About this task
From the entries below, output the line with "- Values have" and each following line up to and including the line with "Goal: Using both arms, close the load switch", exactly as written.

Given entries
# # #

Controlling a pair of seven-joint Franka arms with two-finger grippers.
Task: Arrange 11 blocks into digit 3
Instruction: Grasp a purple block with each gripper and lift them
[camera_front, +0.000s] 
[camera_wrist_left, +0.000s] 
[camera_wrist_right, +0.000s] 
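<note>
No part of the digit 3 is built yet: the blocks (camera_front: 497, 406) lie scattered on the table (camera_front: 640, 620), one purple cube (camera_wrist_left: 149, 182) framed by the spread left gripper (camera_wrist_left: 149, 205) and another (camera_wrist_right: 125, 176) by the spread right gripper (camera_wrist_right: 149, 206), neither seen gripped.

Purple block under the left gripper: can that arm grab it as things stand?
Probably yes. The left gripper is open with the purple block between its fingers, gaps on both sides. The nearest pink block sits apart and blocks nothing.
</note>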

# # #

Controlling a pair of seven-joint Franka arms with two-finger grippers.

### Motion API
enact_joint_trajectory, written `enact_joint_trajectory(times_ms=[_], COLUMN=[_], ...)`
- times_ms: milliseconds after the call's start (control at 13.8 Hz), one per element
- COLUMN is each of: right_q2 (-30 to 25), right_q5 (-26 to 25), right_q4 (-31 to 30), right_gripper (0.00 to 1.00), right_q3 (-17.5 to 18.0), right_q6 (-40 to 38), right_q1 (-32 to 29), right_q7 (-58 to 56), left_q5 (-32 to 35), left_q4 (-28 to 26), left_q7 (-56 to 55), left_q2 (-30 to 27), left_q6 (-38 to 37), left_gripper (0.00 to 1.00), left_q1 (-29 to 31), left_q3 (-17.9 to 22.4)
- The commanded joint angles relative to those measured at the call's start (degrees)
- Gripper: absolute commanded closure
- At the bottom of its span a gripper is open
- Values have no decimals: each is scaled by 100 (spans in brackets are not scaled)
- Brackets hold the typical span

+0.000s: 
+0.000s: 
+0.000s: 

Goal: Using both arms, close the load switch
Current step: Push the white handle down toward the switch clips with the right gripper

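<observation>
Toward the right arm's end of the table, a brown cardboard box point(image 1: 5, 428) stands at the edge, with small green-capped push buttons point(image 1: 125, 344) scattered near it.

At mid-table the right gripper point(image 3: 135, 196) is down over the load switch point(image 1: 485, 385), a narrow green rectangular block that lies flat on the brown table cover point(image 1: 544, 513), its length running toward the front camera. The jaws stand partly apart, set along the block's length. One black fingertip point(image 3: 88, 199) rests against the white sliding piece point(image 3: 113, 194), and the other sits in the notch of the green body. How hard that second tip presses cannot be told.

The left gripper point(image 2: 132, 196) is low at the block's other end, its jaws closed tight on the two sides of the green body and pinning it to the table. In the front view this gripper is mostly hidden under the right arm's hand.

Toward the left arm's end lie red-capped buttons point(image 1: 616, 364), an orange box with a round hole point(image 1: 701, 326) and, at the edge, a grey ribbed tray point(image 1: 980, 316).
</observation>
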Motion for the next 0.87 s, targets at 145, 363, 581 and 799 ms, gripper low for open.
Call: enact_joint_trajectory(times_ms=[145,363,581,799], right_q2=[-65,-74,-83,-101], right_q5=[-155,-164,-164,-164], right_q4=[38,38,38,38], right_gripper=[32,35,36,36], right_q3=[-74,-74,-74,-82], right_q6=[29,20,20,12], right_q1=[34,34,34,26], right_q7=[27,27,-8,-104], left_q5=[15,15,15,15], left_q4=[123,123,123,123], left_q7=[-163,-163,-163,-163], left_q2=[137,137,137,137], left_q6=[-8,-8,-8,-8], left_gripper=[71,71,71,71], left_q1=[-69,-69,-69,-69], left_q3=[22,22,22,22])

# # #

The completed task
- Values have no decimals: each is scaled by 100 (spans in brackets are not scaled)
- Brackets hold the typical span

+0.000s: 
+0.000s: 
+0.000s: 

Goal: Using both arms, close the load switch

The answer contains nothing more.